Stop!  Take a step back and think about what we are doing.  We have a world full of wonderful children who are looking to us for guidance.  Most of them have been trained to believe that we are helping them to reach their full potential, so they do as we say.  I feel ashamed.  Having them memorize information and take tests on it isn't making them any more likely to be successful.  It isn't helping them to reach their potential.

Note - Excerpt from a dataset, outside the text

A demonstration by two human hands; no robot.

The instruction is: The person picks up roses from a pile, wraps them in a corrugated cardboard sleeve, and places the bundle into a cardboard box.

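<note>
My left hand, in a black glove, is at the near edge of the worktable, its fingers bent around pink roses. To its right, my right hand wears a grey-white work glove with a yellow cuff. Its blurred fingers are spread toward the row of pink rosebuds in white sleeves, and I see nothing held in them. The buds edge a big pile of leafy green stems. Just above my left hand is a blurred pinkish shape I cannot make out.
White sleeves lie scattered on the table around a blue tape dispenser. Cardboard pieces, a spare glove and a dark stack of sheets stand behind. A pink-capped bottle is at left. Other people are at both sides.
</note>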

Unlike at the beginning of my career, I am now a parent also.  I often think about what I want my kid to learn about when they are in school.  It definitely is not a bunch of information such as mitosis, the Calvin cycle, or the oceanic trenches.  I want my kids to learn how to communicate, collaborate, be creative, think critically, be altruistic people with empathy and a love for learning new things.  If education does not change quickly, this is not the experience my children will get and that bothers me.

Over the past 5-7 years I have began implementing change, only to find that it is resisted by a large majority of people.  People (parents, teachers, administrators, etc..) do not like change.  Teachers have received a lot of blame recently for not doing a good enough job of teaching our youth.  Our hands have been tied!  Don't hate the player, hate the game.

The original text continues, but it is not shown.